About this task -> Range to output from the entries below: the line containing "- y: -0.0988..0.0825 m" through the line containing "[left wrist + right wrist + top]". Set it down exactly, ends included, nothing else.

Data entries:
>>
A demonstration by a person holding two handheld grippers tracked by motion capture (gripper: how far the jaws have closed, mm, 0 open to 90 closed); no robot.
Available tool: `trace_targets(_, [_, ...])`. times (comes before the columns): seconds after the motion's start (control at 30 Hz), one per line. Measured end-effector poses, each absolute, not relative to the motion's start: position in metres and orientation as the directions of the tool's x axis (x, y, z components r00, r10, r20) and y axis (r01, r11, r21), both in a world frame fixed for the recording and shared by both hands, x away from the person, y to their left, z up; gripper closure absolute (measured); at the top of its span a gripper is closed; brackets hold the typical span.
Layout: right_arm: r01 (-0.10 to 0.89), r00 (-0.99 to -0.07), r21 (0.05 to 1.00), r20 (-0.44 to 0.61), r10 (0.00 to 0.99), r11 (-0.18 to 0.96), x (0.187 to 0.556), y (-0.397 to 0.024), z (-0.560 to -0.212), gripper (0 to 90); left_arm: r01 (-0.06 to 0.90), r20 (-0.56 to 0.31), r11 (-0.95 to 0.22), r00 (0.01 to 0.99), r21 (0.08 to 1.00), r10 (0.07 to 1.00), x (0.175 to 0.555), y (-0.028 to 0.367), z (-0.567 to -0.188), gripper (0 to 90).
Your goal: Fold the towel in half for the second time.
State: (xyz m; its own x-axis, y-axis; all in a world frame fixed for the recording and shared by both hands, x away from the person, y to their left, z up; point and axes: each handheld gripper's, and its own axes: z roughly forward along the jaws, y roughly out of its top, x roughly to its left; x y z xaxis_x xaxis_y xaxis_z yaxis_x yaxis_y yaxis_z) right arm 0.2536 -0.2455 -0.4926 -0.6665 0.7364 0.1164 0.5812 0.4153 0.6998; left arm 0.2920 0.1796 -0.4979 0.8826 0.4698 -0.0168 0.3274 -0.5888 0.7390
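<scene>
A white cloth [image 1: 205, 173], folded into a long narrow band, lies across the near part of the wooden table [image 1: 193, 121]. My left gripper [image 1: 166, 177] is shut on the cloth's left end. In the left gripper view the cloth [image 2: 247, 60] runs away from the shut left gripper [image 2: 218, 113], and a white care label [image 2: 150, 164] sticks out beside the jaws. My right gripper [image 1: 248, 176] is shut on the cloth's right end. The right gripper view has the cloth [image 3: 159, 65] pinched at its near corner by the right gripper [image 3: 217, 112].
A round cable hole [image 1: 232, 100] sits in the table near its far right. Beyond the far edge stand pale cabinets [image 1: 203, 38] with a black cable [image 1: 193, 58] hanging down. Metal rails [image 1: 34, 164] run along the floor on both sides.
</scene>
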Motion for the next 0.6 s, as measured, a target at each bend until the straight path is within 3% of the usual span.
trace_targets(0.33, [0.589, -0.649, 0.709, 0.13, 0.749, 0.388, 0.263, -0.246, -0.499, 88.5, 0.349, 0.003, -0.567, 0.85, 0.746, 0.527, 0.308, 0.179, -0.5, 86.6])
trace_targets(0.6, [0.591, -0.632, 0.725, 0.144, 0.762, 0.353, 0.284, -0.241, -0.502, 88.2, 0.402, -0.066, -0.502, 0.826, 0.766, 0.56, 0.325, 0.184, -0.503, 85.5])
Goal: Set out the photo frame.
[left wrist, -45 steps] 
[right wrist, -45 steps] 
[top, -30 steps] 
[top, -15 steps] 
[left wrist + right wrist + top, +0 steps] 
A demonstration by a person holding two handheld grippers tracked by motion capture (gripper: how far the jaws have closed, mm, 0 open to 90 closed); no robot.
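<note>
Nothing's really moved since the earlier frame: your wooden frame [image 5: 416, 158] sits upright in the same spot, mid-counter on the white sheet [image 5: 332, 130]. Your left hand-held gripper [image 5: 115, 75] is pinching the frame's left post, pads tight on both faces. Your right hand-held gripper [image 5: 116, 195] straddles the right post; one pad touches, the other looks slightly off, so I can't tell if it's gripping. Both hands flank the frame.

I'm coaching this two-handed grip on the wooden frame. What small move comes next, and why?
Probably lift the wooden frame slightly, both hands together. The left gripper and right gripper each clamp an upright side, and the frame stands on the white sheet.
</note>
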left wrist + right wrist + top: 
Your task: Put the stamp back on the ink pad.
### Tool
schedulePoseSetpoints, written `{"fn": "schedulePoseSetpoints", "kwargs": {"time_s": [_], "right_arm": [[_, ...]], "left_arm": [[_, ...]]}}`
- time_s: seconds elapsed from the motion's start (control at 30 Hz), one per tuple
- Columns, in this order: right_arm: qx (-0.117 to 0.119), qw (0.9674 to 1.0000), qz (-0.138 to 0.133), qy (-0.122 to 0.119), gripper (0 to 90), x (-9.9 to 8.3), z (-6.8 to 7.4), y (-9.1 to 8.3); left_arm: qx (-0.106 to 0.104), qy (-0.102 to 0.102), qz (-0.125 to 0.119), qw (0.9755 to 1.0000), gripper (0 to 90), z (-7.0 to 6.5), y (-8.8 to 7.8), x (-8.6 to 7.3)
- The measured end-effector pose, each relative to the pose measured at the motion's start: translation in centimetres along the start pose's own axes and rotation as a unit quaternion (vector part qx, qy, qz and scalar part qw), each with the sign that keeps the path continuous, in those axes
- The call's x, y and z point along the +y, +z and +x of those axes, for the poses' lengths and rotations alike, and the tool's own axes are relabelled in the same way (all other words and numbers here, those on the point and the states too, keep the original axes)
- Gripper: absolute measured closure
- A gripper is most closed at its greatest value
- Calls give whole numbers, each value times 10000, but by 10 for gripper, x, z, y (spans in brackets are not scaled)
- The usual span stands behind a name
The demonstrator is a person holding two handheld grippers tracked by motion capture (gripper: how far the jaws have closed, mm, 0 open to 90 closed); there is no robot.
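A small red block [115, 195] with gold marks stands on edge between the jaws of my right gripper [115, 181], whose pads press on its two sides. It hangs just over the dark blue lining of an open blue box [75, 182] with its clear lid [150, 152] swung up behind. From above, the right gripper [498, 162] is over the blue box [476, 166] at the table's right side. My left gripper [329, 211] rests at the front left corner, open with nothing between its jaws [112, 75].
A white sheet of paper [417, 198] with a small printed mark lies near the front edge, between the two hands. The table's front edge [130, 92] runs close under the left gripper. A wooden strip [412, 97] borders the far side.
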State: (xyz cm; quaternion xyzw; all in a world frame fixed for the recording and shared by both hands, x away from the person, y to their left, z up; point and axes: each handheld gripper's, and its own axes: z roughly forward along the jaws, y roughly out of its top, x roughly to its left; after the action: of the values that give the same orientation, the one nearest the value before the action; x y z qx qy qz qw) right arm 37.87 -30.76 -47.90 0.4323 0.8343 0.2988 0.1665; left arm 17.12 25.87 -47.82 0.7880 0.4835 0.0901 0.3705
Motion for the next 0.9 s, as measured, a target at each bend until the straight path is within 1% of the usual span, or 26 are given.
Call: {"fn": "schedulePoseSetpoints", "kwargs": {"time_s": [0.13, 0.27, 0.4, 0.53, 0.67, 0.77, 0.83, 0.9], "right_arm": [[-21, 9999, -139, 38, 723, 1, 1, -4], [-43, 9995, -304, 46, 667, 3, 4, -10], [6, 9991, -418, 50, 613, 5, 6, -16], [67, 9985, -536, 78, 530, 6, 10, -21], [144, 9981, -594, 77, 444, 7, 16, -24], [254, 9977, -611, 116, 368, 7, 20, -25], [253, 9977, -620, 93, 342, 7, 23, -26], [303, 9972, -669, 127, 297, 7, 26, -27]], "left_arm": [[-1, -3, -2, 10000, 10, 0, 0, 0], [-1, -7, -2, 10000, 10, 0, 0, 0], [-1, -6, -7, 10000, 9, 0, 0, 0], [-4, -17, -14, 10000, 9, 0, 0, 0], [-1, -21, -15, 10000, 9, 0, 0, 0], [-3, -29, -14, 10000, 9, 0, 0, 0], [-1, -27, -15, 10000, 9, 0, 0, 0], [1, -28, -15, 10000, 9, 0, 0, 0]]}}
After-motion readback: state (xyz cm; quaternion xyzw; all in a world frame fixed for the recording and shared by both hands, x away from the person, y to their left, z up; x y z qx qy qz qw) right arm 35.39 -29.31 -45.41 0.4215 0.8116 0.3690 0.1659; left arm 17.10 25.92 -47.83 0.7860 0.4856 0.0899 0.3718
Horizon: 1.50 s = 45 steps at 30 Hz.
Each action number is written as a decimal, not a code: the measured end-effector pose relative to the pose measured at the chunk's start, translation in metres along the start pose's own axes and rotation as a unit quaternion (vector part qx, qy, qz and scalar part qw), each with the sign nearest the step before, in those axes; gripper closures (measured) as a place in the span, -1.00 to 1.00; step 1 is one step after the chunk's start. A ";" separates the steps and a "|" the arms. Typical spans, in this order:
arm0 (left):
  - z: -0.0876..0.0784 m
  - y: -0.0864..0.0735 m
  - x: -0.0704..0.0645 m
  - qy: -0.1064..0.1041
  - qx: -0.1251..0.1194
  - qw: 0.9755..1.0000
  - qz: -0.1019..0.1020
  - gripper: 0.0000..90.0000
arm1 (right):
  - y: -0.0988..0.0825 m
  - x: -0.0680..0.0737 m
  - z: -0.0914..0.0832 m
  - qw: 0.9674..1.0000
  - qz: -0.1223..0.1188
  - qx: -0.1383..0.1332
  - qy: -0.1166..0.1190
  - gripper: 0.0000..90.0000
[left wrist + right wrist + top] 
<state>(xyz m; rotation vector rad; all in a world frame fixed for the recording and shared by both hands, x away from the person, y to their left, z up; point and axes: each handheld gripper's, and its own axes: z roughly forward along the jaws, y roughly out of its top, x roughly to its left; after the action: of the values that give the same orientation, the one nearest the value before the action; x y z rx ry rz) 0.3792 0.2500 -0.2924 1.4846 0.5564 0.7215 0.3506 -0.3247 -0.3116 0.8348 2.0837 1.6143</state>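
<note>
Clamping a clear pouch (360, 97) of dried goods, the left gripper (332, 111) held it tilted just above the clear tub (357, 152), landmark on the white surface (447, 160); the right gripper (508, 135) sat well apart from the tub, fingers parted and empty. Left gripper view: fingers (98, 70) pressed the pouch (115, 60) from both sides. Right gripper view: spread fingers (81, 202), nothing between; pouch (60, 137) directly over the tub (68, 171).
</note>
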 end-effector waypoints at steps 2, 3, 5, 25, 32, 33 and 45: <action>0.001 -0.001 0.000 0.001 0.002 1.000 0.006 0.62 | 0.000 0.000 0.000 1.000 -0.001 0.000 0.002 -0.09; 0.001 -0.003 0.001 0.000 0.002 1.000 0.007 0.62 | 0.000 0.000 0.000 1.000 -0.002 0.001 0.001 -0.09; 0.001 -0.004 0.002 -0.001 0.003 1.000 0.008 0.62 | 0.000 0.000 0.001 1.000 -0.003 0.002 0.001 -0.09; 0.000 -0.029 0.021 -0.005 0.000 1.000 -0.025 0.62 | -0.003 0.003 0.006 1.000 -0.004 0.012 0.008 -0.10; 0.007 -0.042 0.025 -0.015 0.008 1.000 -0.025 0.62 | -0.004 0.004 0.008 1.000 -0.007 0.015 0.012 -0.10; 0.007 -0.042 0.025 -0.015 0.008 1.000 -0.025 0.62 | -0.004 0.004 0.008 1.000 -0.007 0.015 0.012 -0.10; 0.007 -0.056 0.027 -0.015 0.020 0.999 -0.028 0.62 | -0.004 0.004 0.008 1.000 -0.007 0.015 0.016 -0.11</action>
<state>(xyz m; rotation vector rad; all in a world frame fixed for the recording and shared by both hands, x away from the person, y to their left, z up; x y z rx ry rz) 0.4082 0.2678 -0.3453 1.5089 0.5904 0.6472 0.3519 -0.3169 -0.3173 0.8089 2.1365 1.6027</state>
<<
Answer section ->
  - y: -0.0988..0.0825 m
  - x: -0.0680..0.0737 m
  - z: -0.0914..0.0832 m
  - qw: 0.9674..1.0000
  - qz: -0.1223..0.1188
  - qx: -0.1383..0.1332
  - qy: -0.1166..0.1190
  - gripper: 0.0000..90.0000
[left wrist + right wrist + top] 

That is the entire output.